_Your assignment_
List each line of the data in which the string "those" appears.

_Data section_
--- START ---

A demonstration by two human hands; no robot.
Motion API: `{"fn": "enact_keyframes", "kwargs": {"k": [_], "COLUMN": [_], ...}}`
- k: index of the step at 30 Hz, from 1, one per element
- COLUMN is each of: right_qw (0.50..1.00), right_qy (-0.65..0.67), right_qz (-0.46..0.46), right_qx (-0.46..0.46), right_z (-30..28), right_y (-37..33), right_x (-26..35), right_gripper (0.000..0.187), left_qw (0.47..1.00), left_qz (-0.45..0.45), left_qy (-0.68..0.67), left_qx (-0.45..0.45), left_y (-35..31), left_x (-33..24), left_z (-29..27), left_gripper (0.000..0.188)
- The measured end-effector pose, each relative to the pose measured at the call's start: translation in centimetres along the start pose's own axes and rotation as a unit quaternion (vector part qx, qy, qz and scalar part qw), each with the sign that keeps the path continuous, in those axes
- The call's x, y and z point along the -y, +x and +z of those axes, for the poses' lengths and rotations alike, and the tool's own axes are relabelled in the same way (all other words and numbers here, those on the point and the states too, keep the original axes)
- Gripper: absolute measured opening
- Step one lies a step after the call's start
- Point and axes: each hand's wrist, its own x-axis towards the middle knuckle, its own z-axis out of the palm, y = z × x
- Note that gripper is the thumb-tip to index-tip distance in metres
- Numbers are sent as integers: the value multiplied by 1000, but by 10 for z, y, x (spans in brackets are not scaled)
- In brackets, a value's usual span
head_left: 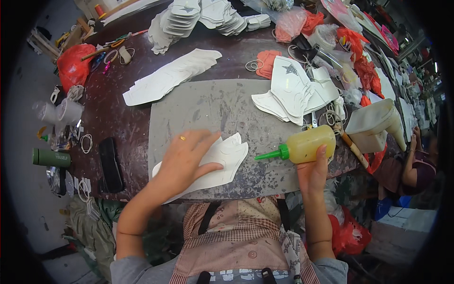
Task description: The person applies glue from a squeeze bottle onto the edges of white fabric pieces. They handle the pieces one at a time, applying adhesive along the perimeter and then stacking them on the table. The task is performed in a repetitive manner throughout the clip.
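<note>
My left hand (pixel 182 161) lies over a white cut shoe piece (pixel 230 161) near the front edge of the grey work mat (pixel 189 113). Its fingers are stretched out and apart, and they cover part of the piece. In my right hand (pixel 313 175) a yellowish squeeze bottle (pixel 309 144) with a green pointed nozzle (pixel 269 155) is held on its side. The nozzle points left, toward the white piece, with a gap between them. Beyond the bottle lies a stack of white shoe pieces (pixel 288 90), the top one bearing a grey glitter star.
A fanned row of white pieces (pixel 175 75) lies at the mat's far edge. Further stacks (pixel 177 21) stand at the back. A cut-open plastic jug (pixel 373 128) is on the right; a black case (pixel 111 164) and green flask (pixel 52 157) are left. Another person (pixel 416 165) sits far right.
</note>
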Motion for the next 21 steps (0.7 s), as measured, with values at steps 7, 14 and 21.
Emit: {"fn": "enact_keyframes", "kwargs": {"k": [7, 14, 21], "right_qw": [994, 991, 988], "right_qy": [106, 129, 152], "right_qz": [-16, 7, 3], "right_qx": [-14, -28, -29], "right_z": [-1, -6, -1], "right_y": [-3, 0, 0], "right_x": [-18, -18, -17], "right_gripper": [55, 57, 58], "left_qw": [999, 999, 986], "left_qz": [13, -26, 98], "left_qy": [46, 19, 111], "left_qx": [-25, 19, -76], "left_y": [-13, -5, -20], "left_x": [17, 48, 26], "left_z": [34, 6, 12], "left_gripper": [43, 38, 33]}}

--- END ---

_Response to the task_
- The measured end-effector pose, each relative to the pose measured at the call's start: translation in centimetres along the start pose's own axes and rotation as a unit quaternion (vector part qx, qy, qz and scalar part qw), each with the sign that keeps the path continuous, in those axes
- The call's x, y and z point along the -y, +x and +z of those axes, for the poses' lengths and rotations alike, and the tool's own axes are relabelled in the same way (all other words and numbers here, those on the point and the states too, keep the original axes)

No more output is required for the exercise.